Notice that to commit any changes we still need to add the file to the staging area. But notice that after the checkout we have the line On branch my-special-branch meaning our changes are being made to the “my-special-branch”.

So let’s add the file and make a commit

git add -A
git commit -m "Adding new special line to hello.txt file" # Make sure you have a really clear commit message!

Great! We have our changes committed to the second branch.

Try running

git checkout master
git status
cat hello.txt

If you run these commands you should notice that your changes from the my-special-branch didn’t actually carry over to the master branch yet. That’s due to the fact that the code in a separate branch from master is kept separate until you explicity tell git that you want the changes merged into the other branch. That’s what we’ll be going over next in git merge.

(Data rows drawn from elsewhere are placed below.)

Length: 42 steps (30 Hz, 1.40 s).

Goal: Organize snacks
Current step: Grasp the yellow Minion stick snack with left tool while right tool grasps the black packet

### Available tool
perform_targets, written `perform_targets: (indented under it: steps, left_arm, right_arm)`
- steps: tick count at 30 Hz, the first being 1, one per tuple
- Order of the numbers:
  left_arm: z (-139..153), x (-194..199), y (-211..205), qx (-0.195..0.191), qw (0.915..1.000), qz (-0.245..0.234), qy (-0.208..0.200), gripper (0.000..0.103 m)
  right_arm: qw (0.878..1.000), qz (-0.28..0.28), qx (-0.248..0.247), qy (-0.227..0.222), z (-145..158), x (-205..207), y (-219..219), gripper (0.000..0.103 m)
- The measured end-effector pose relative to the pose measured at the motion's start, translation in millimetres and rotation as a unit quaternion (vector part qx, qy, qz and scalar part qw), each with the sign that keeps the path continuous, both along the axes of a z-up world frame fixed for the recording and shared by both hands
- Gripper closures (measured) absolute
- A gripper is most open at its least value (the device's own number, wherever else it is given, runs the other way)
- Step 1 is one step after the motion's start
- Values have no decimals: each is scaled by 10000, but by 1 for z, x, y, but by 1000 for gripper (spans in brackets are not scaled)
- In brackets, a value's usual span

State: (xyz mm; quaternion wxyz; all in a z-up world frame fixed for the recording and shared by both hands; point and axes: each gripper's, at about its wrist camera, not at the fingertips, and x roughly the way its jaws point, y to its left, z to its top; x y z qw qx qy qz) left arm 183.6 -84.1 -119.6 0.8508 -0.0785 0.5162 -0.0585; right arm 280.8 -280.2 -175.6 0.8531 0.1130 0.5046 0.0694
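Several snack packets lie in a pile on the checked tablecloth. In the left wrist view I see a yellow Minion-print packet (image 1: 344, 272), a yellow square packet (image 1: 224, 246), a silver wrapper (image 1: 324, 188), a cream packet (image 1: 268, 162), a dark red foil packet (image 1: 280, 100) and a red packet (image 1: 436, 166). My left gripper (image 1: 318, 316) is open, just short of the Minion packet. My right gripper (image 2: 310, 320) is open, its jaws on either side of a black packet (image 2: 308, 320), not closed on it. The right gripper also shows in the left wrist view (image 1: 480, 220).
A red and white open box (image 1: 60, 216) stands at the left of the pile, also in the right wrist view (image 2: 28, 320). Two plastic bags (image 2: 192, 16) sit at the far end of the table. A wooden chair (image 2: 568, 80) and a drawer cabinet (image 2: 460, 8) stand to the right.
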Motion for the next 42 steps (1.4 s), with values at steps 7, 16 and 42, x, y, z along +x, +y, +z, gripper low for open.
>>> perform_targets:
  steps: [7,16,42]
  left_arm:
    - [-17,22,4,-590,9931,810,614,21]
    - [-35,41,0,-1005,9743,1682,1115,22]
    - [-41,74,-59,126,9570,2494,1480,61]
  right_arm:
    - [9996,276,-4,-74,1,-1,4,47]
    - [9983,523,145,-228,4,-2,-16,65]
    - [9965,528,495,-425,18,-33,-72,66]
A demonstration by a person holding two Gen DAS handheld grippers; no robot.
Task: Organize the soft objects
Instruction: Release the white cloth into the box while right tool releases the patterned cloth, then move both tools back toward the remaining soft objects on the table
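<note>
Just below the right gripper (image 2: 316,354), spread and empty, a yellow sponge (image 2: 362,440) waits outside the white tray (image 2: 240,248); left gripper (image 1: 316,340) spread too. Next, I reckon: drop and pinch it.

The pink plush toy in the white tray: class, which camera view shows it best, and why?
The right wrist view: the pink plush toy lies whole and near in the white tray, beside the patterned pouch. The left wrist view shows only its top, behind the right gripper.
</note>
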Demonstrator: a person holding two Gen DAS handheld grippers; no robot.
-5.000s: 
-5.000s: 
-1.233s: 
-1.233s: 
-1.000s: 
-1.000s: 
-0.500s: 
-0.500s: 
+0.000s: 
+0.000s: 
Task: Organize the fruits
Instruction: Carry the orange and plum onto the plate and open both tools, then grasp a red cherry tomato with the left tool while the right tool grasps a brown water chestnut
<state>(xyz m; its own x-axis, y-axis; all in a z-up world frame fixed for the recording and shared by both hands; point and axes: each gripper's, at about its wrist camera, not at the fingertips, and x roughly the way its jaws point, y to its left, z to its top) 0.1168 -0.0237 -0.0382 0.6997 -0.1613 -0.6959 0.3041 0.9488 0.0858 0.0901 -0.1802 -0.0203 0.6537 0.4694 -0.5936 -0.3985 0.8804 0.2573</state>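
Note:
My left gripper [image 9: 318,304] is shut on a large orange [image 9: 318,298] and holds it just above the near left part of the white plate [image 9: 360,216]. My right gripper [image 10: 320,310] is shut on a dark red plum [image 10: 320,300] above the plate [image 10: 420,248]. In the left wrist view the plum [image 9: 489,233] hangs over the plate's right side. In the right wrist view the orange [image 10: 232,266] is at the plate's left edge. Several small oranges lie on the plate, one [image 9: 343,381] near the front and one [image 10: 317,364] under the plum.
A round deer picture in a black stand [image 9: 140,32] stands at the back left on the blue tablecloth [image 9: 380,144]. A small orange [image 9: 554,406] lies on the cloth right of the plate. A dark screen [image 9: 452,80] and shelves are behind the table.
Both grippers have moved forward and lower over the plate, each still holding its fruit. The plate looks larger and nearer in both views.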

This should at least give you the basics on how to create a branch in git, how to checkout and then make changes, without affecting the rest of the repository. Remember most good project want to keep the commit history on the main code line somewhat clean, but still use the powerful features of version control to save work and keep intermediate versions. That’s what branching is good for. We’ll go over typical git workflows once we learn about merging

Git merge

So at this point our repository has two separate branches, a master and my-special-branch. My special branch has a new change that we want on the master branch. How do we do that? We do it with git merge Git merge does exactly what it sounds like. It merges two branches. But to clarify, git merge is more like a one-way merge than a two-way merge.

So what git doesn’t do:

Take two different branches (one of which was branched from an earlier point in time), merge them into a single one and automatically discard the old ones and just leave the new one.

What git merge actually does:

Looks at the specified branch, and the current branch. It will look at the history of the branch you’re currently on and find how many commits ago the branch was made.
Then it will “replay” the commits (all of the changes) from the other branch onto your current branch and create a new commit on the current branch with a message (if specified).

So in short, it kind of “adds” the history of one branch onto another, thus merging the changes into the new branch with a commit.

Let’s try it now:

git checkout master
git merge my-special-branch

Voila! We’ve now officially merged the branch into master.

You can see the changes by getting the content of the file from cat

cat hello.txt

Cloning and Pulling

So one of the ideas around git is that it is designed to be decentralized. A decentralized system prevents bottlenecks or downtime when cloning code. Not only that but it also means you can grab a copy from the code over the network from anyone’s repository that is available.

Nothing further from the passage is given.